Task requirements: Note each line in the data holding the string "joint" and report it.

• • •

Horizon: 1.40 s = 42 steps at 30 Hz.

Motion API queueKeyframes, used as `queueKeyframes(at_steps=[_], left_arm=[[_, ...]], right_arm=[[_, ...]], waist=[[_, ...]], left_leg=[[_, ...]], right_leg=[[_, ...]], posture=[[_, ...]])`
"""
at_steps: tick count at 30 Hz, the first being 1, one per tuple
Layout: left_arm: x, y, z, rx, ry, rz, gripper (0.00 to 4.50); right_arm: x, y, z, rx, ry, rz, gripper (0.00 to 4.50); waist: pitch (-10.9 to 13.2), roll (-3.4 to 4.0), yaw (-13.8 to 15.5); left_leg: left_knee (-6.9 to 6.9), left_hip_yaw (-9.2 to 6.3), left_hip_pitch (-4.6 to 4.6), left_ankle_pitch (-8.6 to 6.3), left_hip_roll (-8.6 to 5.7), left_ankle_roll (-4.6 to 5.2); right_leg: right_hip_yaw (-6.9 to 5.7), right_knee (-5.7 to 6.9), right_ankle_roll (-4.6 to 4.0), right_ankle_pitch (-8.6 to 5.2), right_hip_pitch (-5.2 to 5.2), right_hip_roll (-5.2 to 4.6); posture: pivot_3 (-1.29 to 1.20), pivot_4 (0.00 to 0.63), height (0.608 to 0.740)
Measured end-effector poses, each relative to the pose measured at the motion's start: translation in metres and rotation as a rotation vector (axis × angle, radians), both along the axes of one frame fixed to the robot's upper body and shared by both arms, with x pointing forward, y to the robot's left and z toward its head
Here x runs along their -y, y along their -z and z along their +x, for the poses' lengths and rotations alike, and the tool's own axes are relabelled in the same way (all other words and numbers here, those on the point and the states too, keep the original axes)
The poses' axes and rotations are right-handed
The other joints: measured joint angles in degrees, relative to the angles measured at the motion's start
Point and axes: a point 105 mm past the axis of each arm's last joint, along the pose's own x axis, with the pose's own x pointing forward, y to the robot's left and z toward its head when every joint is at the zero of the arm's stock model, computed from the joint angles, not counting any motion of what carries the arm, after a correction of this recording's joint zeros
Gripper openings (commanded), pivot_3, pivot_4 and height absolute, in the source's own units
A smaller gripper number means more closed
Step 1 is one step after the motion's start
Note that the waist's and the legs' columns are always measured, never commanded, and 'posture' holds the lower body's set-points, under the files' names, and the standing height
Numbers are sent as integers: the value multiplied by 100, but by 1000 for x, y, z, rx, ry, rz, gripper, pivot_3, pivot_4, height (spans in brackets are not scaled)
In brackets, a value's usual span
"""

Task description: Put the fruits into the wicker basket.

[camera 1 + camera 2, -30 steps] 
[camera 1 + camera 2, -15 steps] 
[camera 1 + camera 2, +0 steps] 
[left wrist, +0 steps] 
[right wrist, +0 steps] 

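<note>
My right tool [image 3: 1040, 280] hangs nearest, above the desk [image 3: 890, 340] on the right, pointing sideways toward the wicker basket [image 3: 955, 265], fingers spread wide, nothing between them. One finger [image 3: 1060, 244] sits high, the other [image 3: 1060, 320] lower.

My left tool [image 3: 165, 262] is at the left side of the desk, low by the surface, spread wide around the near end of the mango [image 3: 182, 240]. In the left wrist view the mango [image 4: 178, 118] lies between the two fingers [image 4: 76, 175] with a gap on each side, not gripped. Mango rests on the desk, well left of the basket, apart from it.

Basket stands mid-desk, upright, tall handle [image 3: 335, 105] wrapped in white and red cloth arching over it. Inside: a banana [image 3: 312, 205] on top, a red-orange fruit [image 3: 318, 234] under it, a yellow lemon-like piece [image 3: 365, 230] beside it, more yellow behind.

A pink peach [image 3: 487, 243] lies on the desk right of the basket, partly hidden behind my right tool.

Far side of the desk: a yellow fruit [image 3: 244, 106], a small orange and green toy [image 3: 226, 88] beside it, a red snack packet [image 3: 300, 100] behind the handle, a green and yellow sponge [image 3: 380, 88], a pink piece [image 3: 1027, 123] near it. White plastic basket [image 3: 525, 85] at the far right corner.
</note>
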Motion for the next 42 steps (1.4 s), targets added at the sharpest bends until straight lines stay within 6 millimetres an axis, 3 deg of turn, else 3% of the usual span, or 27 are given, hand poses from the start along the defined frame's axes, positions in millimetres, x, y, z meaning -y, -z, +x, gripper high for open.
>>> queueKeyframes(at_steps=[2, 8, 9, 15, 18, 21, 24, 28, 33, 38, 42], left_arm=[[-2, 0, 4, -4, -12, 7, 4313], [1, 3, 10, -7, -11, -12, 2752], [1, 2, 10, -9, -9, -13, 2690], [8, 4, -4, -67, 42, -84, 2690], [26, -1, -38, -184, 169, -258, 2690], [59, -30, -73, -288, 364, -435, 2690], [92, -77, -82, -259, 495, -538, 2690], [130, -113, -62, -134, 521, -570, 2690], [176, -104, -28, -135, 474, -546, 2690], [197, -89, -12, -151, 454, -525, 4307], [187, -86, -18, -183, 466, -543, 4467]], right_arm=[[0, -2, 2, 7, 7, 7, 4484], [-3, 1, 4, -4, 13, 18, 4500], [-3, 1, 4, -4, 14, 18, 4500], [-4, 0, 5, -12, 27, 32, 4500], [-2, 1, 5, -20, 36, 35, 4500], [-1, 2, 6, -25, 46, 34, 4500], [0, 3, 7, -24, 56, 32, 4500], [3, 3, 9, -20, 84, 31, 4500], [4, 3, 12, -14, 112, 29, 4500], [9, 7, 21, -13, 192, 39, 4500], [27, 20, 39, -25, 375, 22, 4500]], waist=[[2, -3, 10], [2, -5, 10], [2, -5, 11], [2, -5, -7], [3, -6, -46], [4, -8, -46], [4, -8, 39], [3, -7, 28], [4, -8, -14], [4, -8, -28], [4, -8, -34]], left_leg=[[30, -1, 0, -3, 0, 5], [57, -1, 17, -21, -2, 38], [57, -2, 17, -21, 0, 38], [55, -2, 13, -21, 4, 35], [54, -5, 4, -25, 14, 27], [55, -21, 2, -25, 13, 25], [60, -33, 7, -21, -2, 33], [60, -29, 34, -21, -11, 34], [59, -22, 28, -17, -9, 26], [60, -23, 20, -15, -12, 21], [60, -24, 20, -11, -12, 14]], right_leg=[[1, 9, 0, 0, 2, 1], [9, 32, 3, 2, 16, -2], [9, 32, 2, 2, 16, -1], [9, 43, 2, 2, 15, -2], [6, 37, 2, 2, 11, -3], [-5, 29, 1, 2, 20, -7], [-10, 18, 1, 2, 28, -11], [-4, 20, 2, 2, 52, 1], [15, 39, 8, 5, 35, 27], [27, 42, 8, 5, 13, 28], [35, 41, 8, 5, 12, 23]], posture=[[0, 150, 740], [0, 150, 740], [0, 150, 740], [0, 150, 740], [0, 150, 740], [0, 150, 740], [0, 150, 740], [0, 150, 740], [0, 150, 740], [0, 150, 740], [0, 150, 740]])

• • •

Exercise output:
The other joints: measured joint angles in degrees, relative to the angles measured at the motion's start
Point and axes: a point 105 mm past the axis of each arm's last joint, along the pose's own x axis, with the pose's own x pointing forward, y to the robot's left and z toward its head when every joint is at the zero of the arm's stock model, computed from the joint angles, not counting any motion of what carries the arm, after a correction of this recording's joint zeros

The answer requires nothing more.